**TASK ITEM:** The job is to find each line of the records below that includes the word "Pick" and copy it.

**TASK INPUT:**
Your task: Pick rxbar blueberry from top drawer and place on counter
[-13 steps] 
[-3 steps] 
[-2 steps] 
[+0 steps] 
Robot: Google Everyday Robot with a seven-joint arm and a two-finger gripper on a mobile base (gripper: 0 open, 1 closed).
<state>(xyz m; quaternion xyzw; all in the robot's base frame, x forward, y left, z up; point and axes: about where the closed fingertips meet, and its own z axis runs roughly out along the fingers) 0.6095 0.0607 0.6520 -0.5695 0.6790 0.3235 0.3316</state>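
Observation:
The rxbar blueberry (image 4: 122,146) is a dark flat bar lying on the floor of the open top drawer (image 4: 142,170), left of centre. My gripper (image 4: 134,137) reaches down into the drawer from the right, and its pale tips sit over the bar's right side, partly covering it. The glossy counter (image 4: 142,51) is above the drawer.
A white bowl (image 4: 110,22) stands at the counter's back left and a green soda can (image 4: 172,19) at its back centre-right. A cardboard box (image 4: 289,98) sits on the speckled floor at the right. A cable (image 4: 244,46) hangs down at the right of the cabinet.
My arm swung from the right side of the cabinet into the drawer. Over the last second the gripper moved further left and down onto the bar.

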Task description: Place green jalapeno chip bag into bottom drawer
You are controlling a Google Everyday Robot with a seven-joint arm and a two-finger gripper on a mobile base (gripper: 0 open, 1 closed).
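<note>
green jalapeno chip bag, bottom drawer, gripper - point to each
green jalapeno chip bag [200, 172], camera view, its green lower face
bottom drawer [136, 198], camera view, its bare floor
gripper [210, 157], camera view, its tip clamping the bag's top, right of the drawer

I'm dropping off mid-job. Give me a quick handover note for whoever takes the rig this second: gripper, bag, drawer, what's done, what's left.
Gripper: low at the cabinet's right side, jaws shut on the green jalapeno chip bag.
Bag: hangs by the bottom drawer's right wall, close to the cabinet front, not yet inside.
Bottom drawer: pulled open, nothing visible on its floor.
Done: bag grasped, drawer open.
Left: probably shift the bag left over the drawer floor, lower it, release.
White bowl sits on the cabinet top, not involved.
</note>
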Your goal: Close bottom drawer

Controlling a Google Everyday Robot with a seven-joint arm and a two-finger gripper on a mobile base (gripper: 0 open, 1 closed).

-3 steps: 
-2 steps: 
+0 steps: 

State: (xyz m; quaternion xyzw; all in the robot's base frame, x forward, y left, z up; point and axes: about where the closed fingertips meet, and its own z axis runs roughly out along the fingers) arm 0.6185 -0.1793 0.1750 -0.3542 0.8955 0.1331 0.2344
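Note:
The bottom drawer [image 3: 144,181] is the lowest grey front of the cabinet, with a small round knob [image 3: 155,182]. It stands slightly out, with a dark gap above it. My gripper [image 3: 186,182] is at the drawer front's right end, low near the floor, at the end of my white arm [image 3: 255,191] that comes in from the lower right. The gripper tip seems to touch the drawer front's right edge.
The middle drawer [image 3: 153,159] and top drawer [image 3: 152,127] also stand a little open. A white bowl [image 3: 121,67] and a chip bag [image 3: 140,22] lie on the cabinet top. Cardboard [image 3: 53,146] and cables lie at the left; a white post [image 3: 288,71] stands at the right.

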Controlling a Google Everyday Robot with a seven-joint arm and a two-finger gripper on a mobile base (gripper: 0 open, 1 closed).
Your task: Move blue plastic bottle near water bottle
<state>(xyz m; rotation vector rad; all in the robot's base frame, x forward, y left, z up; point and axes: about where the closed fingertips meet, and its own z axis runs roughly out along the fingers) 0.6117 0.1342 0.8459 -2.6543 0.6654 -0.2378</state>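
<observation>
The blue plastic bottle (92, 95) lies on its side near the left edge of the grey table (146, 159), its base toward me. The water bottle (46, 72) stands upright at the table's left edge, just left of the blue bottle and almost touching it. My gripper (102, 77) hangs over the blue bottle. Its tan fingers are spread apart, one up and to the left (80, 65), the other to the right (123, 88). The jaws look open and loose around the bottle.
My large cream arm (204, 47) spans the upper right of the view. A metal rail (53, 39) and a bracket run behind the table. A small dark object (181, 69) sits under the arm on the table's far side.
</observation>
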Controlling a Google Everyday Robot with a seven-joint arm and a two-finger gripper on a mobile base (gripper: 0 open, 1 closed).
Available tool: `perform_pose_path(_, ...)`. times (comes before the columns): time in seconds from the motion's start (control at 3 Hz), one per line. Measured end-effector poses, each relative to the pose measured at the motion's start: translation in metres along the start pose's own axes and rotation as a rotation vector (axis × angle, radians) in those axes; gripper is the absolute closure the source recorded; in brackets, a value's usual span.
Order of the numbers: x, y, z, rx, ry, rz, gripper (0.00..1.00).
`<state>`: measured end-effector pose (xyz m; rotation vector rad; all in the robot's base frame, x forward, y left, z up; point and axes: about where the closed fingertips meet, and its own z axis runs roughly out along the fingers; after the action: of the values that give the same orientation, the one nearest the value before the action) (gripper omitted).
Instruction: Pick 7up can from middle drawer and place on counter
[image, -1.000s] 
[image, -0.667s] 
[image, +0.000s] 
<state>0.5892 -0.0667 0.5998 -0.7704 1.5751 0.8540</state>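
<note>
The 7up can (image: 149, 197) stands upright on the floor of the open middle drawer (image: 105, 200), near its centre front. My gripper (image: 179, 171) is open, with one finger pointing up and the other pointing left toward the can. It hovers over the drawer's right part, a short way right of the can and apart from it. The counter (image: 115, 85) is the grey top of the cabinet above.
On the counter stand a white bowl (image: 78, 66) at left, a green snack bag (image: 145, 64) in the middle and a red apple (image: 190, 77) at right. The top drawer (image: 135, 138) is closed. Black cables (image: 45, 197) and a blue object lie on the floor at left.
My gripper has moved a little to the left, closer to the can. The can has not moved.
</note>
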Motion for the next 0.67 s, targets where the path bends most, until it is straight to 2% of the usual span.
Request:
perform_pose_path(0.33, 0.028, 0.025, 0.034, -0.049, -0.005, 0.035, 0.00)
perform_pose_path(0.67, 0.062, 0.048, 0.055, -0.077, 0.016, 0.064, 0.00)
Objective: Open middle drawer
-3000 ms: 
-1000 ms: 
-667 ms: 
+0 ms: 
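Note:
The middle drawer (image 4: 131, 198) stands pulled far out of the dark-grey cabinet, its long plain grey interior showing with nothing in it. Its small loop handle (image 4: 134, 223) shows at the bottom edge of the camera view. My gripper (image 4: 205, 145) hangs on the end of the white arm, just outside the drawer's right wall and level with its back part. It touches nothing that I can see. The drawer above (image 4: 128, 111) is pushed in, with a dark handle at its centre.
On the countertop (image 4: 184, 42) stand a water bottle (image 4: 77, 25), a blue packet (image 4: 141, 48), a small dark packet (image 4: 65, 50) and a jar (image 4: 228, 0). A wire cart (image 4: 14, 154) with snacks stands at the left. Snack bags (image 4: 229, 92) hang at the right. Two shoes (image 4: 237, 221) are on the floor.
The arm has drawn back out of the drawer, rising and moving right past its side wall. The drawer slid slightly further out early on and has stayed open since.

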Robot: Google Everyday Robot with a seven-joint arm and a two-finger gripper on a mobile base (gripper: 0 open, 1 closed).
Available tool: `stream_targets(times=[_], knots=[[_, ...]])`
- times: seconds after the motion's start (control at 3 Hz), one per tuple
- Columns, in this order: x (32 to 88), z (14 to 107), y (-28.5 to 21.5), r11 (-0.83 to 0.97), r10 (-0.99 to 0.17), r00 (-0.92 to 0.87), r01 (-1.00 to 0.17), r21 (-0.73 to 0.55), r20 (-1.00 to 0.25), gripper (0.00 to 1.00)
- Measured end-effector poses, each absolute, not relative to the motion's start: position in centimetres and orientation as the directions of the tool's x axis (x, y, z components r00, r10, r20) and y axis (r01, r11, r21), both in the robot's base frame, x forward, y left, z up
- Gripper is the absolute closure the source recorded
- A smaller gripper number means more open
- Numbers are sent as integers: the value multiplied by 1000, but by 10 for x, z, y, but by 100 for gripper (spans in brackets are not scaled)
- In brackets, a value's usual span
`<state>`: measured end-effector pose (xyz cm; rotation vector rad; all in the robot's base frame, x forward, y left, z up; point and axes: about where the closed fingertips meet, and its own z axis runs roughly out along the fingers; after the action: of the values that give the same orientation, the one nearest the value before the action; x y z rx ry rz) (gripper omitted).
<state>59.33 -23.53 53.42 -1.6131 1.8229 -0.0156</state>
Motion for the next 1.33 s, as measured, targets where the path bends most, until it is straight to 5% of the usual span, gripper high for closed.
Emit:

**COMPLETED TASK:**
Your task: Pick rxbar blueberry from top drawer and place on counter
Instruction: Pick 7up can from middle drawer and place on counter

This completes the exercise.